O terceiro ato da razão, o raciocínio, é o ato mediante o qual a mente passa de uma verdade conhecida para uma nova verdade. Essa nova verdade será distinta da verdade conhecida anteriormente, mas a última está subentendida na anterior. Entretanto, o raciocínio não envolve unicamente movimento lógico, da premissa à conclusão. Pode também envolver um movimento da pergunta à resposta. Por exemplo, alguém pode inquirir um colega de confiança sobre os negócios de Estado de um país estrangeiro. Com base na veracidade da honestidade da outra pessoa, podemos adquirir novo conhecimento, indo da pergunta para a resposta. Ainda, o raciocínio pode ser uma passagem da retórica para a persuasão. Podemos, com base na autoridade do testemunho e na apresentação persuasiva da evidência, passar do conhecimento da existência de partículas e ondas à aceitação de um novo conhecimento sobre a natureza da luz. Qualquer progresso da mente a partir do conhecimento possuído até o conhecimento ganho é um ato de raciocínio, e esse ato pode envolver mais do que estritamente razões lógicas das premissas às conclusões.

Objetos da razão. Os objetos da razão são tudo o que a mente conhece por meio da razão. Eles correspondem aos três atos da razão. Qualquer objeto da razão pode ser apreendido, compreendido como ser ou não ser, e demonstrado, sem quaisquer suposições baseadas na fé em uma revelação divina, como verdadeiro ou falso. Peter Kreeft e Ronald K. Tacelli elaboraram um quadro muito útil, que delineia esses atos da razão e sua relação com a fé.[1] Este quadro é apresentado na tabela 1.1

Tabela 1.1

 

Reter/Simples

Apreensão

Compreensão/

Julgamento

Prova/Raciocínio

Apenas pela razão e não parte da revelação

O que é uma estrela

Que o universo de estrelas existe

O teorema de Pitágoras

Pela razão e pela fé na revelação divina

Que o universo é bem organizado

Que Jesus existiu no espaço-tempo histórico

Que o universo foi criado

Não pela razão, apenas pela fé na revelação divina.

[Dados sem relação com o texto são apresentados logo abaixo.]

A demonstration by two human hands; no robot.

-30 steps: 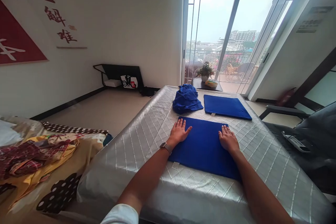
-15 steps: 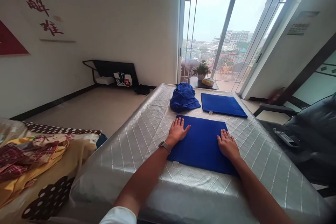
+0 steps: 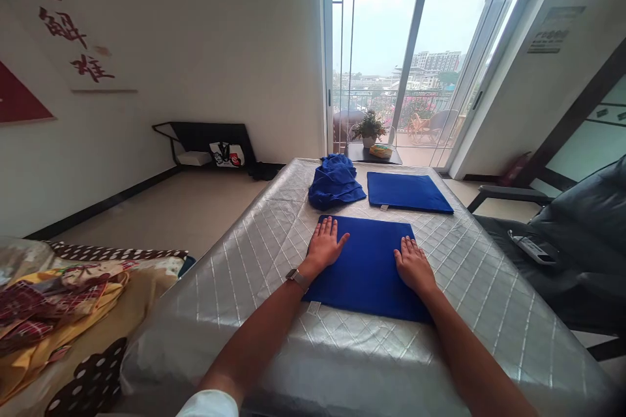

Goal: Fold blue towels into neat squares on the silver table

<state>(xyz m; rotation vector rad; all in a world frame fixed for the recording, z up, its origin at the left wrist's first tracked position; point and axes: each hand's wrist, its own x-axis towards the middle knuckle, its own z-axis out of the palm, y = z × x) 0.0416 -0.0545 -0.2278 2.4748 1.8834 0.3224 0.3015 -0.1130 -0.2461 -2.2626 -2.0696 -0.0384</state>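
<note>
Flat in front of me lies a blue folded cloth (image 3: 366, 267), with a small white tag at its near left edge. My left hand (image 3: 325, 244) rests palm down on its left side, fingers stretched out and thumb apart. On its right edge lies my right hand (image 3: 415, 265), also flat with the fingers extended. Neither hand grips anything. Beyond them, a second flat blue folded cloth (image 3: 409, 192) with a white tag is at the far right. Beside it, to the left, sits a crumpled heap of blue cloth (image 3: 336, 182).
A mattress in silvery quilted covering (image 3: 244, 273) bears the cloths. At left is bedding with yellow and plaid fabric (image 3: 63, 303). A black armchair (image 3: 562, 267) with a remote stands right. Behind are a potted plant (image 3: 369, 127) on a small table and a glass sliding door (image 3: 376, 32).
The view has shifted slightly, so the scene sits a little further left. Both hands stay flat on the near blue cloth, with hardly any movement against it.
</note>
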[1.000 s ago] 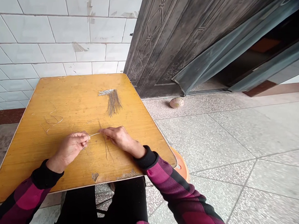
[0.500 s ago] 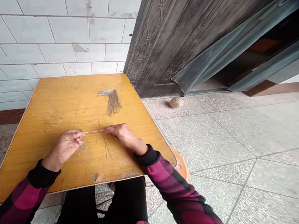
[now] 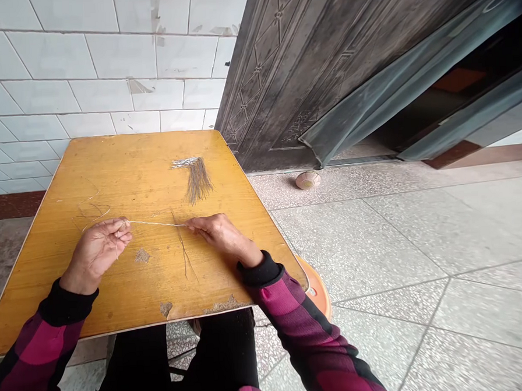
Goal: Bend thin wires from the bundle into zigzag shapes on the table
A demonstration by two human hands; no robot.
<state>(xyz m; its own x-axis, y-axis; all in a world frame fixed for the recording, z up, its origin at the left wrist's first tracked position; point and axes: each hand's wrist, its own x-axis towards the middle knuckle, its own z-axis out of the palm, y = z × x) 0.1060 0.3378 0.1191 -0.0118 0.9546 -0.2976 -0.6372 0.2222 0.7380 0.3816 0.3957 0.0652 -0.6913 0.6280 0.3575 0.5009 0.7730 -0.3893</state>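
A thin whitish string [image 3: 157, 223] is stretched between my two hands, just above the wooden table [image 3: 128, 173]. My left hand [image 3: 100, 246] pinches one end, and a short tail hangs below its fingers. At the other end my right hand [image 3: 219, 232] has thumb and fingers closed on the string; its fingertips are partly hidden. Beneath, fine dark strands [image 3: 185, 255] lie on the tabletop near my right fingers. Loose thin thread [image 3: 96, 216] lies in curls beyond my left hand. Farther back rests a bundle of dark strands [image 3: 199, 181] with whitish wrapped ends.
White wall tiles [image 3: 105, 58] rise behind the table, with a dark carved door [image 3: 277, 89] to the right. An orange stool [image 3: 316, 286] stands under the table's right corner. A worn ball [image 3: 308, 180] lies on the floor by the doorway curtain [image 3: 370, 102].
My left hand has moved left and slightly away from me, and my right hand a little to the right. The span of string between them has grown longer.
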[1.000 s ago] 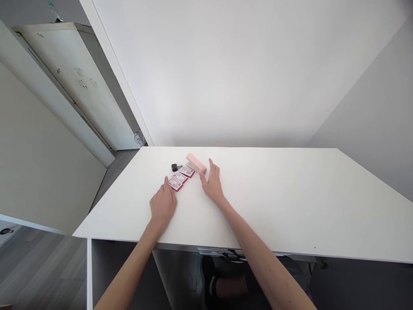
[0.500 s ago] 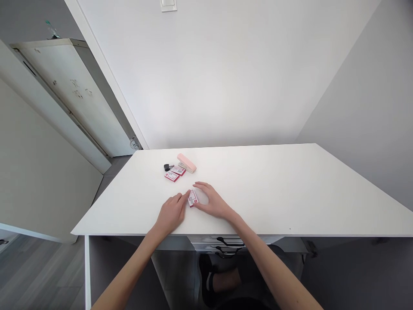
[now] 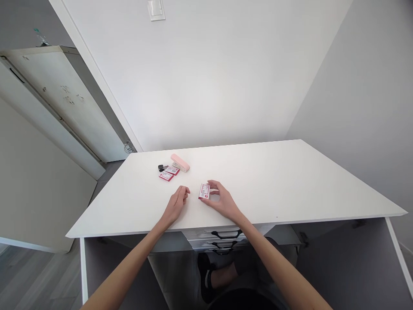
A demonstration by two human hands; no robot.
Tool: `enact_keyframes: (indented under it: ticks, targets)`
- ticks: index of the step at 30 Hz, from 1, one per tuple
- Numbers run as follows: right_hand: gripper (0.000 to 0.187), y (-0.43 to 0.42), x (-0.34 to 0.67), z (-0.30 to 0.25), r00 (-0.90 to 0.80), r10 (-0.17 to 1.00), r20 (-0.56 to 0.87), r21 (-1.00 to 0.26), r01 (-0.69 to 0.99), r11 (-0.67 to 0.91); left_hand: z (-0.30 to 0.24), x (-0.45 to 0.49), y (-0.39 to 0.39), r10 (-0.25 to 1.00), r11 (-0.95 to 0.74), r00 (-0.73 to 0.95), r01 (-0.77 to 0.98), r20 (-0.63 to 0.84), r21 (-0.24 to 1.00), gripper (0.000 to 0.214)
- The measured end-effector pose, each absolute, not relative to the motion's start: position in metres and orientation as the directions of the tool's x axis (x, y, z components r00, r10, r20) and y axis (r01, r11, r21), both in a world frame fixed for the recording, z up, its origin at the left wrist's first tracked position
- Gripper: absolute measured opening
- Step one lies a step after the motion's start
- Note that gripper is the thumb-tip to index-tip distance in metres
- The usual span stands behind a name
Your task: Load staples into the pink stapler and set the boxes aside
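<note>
The right hand (image 3: 222, 200) has a small red-and-white box (image 3: 204, 191) pinched between its thumb and curled fingers, holding it tipped up on edge at the near middle of the white table (image 3: 290, 181), so its printed face shows toward the person. The left hand (image 3: 177, 203) lies just beside it on the tabletop, holding nothing, its fingers loosely bent and half closed, with a small gap between its fingertips and the box. Both forearms reach in over the near edge of the table. Farther back and to the left sits a small cluster: two more red-and-white boxes (image 3: 169, 173) of the same kind, lying flat and close together, which makes three of these boxes in all, one held and two on the table. Just behind the pair rests one pink stapler (image 3: 180, 162), lying at a slant, and at its left is one small black object (image 3: 161, 167), too small to make out. Under the table's near edge a set of drawers with dark handles (image 3: 225, 234) shows, three handles stacked one below another. On the wall above is one pale switch plate (image 3: 156, 9).
</note>
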State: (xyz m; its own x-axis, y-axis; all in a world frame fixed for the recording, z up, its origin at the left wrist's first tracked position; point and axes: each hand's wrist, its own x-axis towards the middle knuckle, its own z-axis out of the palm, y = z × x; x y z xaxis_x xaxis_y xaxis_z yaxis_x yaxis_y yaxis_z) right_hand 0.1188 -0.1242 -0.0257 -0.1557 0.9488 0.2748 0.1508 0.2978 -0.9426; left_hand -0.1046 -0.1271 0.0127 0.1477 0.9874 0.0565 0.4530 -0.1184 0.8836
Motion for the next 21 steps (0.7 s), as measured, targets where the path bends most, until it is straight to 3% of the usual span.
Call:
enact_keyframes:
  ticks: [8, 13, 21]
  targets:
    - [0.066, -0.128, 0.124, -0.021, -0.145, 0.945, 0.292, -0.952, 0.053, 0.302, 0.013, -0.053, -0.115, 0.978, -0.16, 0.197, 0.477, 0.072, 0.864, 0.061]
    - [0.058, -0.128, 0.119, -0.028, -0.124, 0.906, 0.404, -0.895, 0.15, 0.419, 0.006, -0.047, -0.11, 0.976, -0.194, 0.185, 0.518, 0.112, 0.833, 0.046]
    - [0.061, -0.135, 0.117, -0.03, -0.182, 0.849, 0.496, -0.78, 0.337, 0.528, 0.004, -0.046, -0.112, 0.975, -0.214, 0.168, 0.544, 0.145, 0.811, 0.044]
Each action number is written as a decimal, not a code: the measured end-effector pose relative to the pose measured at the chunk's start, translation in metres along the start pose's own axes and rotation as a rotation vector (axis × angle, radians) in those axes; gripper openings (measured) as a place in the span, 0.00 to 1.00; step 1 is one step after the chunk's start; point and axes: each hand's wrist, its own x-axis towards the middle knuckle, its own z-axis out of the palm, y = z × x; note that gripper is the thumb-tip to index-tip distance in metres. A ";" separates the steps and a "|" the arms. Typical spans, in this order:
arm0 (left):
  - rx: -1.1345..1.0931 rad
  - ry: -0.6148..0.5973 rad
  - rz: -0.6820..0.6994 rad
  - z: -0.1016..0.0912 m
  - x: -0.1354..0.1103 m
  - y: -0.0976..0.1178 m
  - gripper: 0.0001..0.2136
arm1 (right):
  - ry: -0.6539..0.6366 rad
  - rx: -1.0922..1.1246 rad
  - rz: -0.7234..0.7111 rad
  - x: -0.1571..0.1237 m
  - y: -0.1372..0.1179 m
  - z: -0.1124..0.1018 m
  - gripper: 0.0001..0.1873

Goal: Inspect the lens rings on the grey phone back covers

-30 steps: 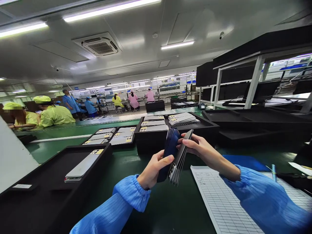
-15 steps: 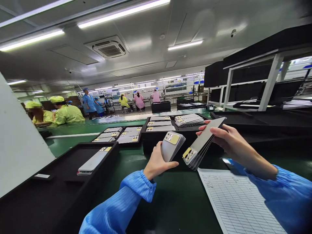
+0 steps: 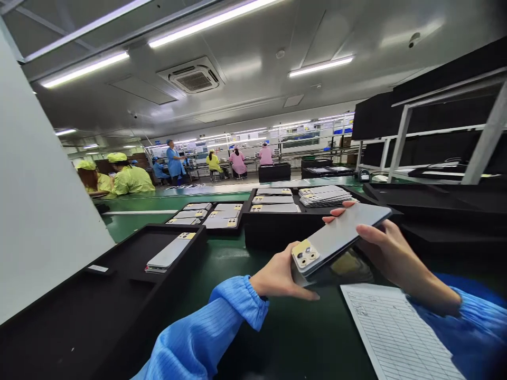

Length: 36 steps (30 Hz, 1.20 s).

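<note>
Both of my hands hold one stack of silver phone back covers (image 3: 340,236) with yellow film over the camera cut-outs, lying nearly flat above the green bench. My left hand (image 3: 279,277) grips the near, camera end from below, fingers curled. My right hand (image 3: 380,245) clasps the far end, thumb on one edge and fingers on the other. Both sleeves are blue.
A black tray (image 3: 130,264) at the left holds a few covers. More black trays (image 3: 273,211) with rows and stacks of covers stand behind. A ruled paper form (image 3: 392,338) lies at the right. A white panel fills the left edge. Several people work in the background.
The two fanned bundles, one in each hand, have been brought together into a single flat stack held by both hands. The camera has swung to the left.
</note>
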 end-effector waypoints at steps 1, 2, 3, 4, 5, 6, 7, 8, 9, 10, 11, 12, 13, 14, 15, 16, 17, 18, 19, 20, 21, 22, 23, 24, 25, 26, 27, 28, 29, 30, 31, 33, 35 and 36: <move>-0.034 0.033 -0.031 -0.002 0.000 0.000 0.42 | 0.016 -0.019 -0.029 0.000 0.002 0.000 0.22; -0.043 0.074 -0.068 -0.004 0.000 -0.001 0.44 | 0.030 -0.050 -0.061 0.001 0.003 -0.001 0.23; -0.029 0.107 -0.101 -0.005 0.001 -0.001 0.46 | 0.040 -0.089 -0.086 0.002 0.004 -0.002 0.25; -0.018 0.125 -0.118 -0.007 0.001 -0.001 0.48 | 0.046 -0.129 -0.107 0.002 0.005 -0.003 0.26; -0.020 0.124 -0.116 -0.008 0.001 0.000 0.49 | 0.043 -0.162 -0.112 0.003 0.006 -0.004 0.27; -0.034 0.110 -0.099 -0.008 0.001 0.000 0.50 | 0.031 -0.184 -0.104 0.003 0.008 -0.004 0.28; -0.049 0.098 -0.076 -0.007 0.000 0.001 0.50 | 0.014 -0.195 -0.089 0.003 0.009 -0.004 0.28; -0.054 0.098 -0.055 -0.006 0.000 0.002 0.51 | -0.005 -0.196 -0.078 0.003 0.010 -0.003 0.27; -0.045 0.112 -0.037 -0.004 0.000 0.002 0.52 | -0.020 -0.190 -0.074 0.002 0.011 -0.002 0.27; -0.025 0.134 -0.023 -0.003 0.000 0.003 0.52 | -0.032 -0.180 -0.076 0.002 0.013 0.000 0.27; -0.001 0.155 -0.012 -0.002 0.000 0.003 0.53 | -0.045 -0.168 -0.079 0.001 0.014 0.001 0.27; 0.016 0.168 -0.002 -0.002 -0.001 0.003 0.53 | -0.056 -0.153 -0.082 0.001 0.015 0.002 0.26; 0.019 0.167 0.006 -0.002 -0.001 0.004 0.52 | -0.068 -0.137 -0.078 0.000 0.015 0.002 0.26; 0.014 0.156 0.013 -0.003 -0.001 0.004 0.50 | -0.081 -0.122 -0.071 0.000 0.016 0.002 0.25; 0.019 0.142 0.019 -0.004 -0.001 0.005 0.48 | -0.097 -0.110 -0.061 0.000 0.017 0.002 0.25; 0.036 0.132 0.023 -0.006 -0.001 0.005 0.45 | -0.112 -0.107 -0.049 0.000 0.018 0.001 0.24; 0.064 0.129 0.025 -0.007 -0.001 0.005 0.42 | -0.124 -0.110 -0.037 -0.001 0.020 0.000 0.24; 0.099 0.131 0.026 -0.008 -0.001 0.005 0.40 | -0.130 -0.122 -0.025 -0.001 0.021 -0.001 0.25; 0.133 0.135 0.025 -0.009 -0.001 0.005 0.38 | -0.137 -0.141 -0.010 -0.001 0.023 -0.002 0.25; 0.156 0.138 0.023 -0.010 0.000 0.004 0.36 | -0.142 -0.160 0.009 -0.001 0.024 -0.003 0.26; 0.167 0.136 0.020 -0.011 0.000 0.002 0.36 | -0.149 -0.171 0.032 -0.001 0.025 -0.003 0.26; 0.172 0.131 0.018 -0.012 0.001 0.000 0.35 | -0.158 -0.171 0.055 -0.001 0.026 -0.005 0.28; 0.178 0.123 0.015 -0.012 0.002 -0.002 0.35 | -0.176 -0.160 0.080 0.000 0.026 -0.006 0.30; 0.184 0.112 0.013 -0.013 0.003 -0.005 0.35 | -0.202 -0.143 0.102 0.002 0.025 -0.008 0.32; 0.189 0.100 0.012 -0.014 0.004 -0.007 0.34 | -0.237 -0.130 0.123 0.003 0.023 -0.011 0.33; 0.194 0.088 0.011 -0.015 0.004 -0.010 0.34 | -0.282 -0.135 0.142 0.006 0.020 -0.014 0.33; 0.201 0.075 0.010 -0.016 0.005 -0.012 0.33 | -0.332 -0.167 0.159 0.008 0.017 -0.019 0.32; 0.211 0.065 0.010 -0.017 0.005 -0.014 0.33 | -0.381 -0.224 0.171 0.010 0.013 -0.024 0.31; 0.223 0.056 0.010 -0.018 0.005 -0.016 0.33 | -0.425 -0.303 0.182 0.013 0.008 -0.029 0.30; 0.238 0.047 0.012 -0.018 0.006 -0.019 0.33 | -0.466 -0.400 0.192 0.015 0.004 -0.035 0.29; 0.257 0.036 0.016 -0.019 0.006 -0.021 0.33 | -0.514 -0.508 0.210 0.016 0.001 -0.040 0.28; 0.300 0.005 0.029 -0.018 0.006 -0.026 0.33 | -0.626 -0.730 0.262 0.018 -0.003 -0.046 0.27; 0.345 -0.042 0.045 -0.015 0.006 -0.031 0.34 | -0.752 -0.915 0.321 0.016 0.003 -0.046 0.32; 0.365 -0.067 0.053 -0.013 0.006 -0.034 0.34 | -0.805 -0.980 0.335 0.015 0.009 -0.044 0.36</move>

O plano de salvação de Deus

Quanto Deus nos ama

Deus é uma Trindade.

 

Em relação aos objetos da razão correspondentes ao primeiro ato, simples compreensão, unicamente pela racionalidade humana e sem qualquer relação com a inspiração divina, podemos apreender o que uma estrela é. Isso não é algo revelado nas Escrituras, mas apreendido pela mente. Por intermédio do raciocínio humano, acompanhado da fé na revelação divina, podemos apreender que o universo é bem organizado, e porque ele é assim. Que o universo é bem ordenado é algo que podemos descobrir e julgar como verdadeiro pela investigação racional. Entretanto, isso também é algo revelado nas Escrituras, e que podemos aceitar pela fé. Por meio da divina revelação, podemos apreender qual é o plano de Deus para nossa salvação. Isso não é algo que podemos apreender pela simples observação do mundo, mas unicamente ao ouvir a Palavra de Deus (Rm 10.17).

Quanto aos objetos da razão correspondentes ao segundo ato, jul­gamento, podemos julgar apenas com a razão humana e sem qualquer relação com a revelação divina que o universo de estrelas realmente existe. Por intermédio do raciocínio humano, acompanhado da fé na revelação divina, podemos julgar que Jesus realmente existiu no espaço-tempo histórico. Agora, o fato de que Jesus existiu como ser humano é algo que podemos descobrir por meio da investigação histó­rica. Mas isso também é revelado nas Escrituras. Por revelação divina, podemos saber quanto Deus nos ama. Não podemos julgar isso pela simples observação do universo. Adquirimos esse conhecimento por meio da revelação divina.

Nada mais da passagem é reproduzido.